In the above code, the variable p contains a pointer to a char. The function printf follows the pointer to the null-terminated string in memory to find what it should print.

Consider this experiment: Add one to the pointer so that it points to the second character of the string. The following code:

char *p;
p = "The game is afoot!";
p++ ;
printf( p );

prints out "he game is afoot!" .

5. String Literals

A string literal is a sequence of characters contained between quote marks, like "The game is afoot!" The compiler allocates memory for it, puts the characters followed by a null byte into the memory, and provides the address of the first byte (a pointer to the first byte).

Bug Alert! In standard C, string literals are constants. They cannot be altered. The following is illegal:

char *p = "The game is afoot!";

*p = 'X' ;

The fragment is attempting to put 'X' into the first byte of the string literal, but changing a string literal is illegal. The compiler might not catch the error, so you will have a mysterious run-time error instead.

Unfortunately, many compilers do not enforce this, and with them the above code will compile and run. Worse, many C programs have been written using such compilers and when ported to a new compiler will no longer work.

6. String Buffers

Often programs allocate a generous amount of memory for a character array, more bytes than any string is expected to use. The strings that the program manipulates are stored in the array (and always terminated with a null byte). The array is used as a staging area, and is called a string buffer. For example the following buffer contains 1024 bytes, which is plenty of room for the strings it is dealing with:

char buffer[1024];
strcpy( buffer, "SHORT String" );
strcat( buffer, " MADE Longer");
strToLower( buffer );

The first function copies characters into the buffer. Although the string literal itself cannot be changed, its characters can be copied into a buffer and the buffer can be changed. The second function appends additional characters to the string in the buffer by copying characters from a second literal. The third function converts characters in the buffer to lower case. The buffer is not a string literal, so the characters it contains can be altered.

7. Software Attacks!

A common attack on software (especially software written in C) is to send more characters into a buffer than the buffer can hold. Something will go wrong when this happens, and the attacker hopes to take advantage of whatever happens.

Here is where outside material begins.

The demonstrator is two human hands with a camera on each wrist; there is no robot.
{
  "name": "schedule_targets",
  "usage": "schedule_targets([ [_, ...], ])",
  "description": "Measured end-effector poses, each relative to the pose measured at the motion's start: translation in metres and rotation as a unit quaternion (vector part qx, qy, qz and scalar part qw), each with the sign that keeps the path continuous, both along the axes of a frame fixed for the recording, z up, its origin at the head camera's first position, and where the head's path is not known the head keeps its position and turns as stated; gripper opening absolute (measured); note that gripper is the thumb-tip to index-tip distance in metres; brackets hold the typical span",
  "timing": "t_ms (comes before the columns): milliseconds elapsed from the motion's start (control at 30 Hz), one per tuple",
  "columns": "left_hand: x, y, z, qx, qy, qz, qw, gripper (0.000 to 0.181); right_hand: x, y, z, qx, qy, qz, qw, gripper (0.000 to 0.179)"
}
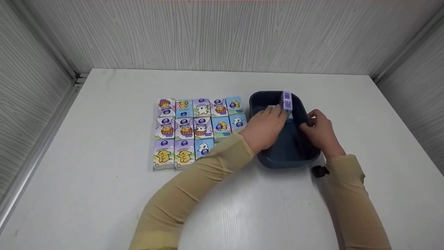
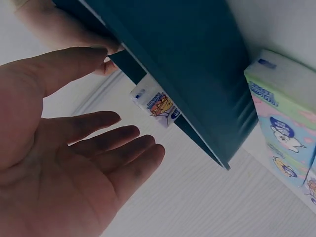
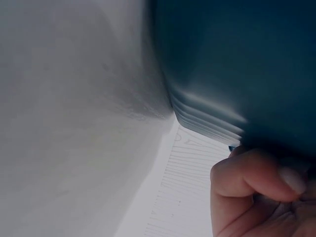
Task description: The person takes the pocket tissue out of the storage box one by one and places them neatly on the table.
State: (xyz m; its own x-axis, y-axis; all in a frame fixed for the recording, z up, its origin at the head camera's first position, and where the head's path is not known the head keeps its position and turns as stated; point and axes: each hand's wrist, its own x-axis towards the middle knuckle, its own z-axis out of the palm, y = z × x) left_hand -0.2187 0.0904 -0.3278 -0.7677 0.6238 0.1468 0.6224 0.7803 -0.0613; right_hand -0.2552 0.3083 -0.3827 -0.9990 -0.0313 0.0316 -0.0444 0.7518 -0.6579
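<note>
A dark blue plastic bin stands on the white table, right of centre. Over its left side reaches my left hand, its fingertips close to a small cartoon-printed tissue pack that stands upright inside. In the left wrist view the left hand has its fingers extended and spread from the thumb, with nothing between them; the pack shows above the rim beyond. My right hand grips the bin's right rim. Its curled fingers press against the bin's wall in the right wrist view.
Left of the bin, tissue packs lie flat in three neat rows, the front row partly hidden by the left sleeve. A small black device sits at the right wrist. Pale wood-grain panels enclose the table's back and sides.
</note>
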Motion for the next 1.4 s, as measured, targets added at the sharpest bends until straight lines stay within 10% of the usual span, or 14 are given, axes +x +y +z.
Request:
schedule_targets([
  [933, -0.030, 0.029, 0.016, -0.049, -0.085, 0.017, 0.9950, 0.040, 0.001, 0.001, 0.001, -0.004, -0.007, 0.006, 0.9999, 0.023],
  [1400, -0.036, 0.049, 0.000, -0.062, -0.040, 0.024, 0.9970, 0.034, 0.001, 0.001, 0.000, -0.007, -0.004, 0.004, 1.0000, 0.023],
])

For example, a once successful attack on Web servers was to send the server a very long URL, somehing like:

http://pentagon.gov/gobbleygook and more gobbelygook and more and more .... and now for some machine code: XXXXXX

With some fiddling, the bogus URL would overflow the buffer allocated for it and the machine code part of the bogus URL would be placed somewhere in the server's memory and would eventually be executed. If you are writing secure code, you can never assume that a buffer is big enough.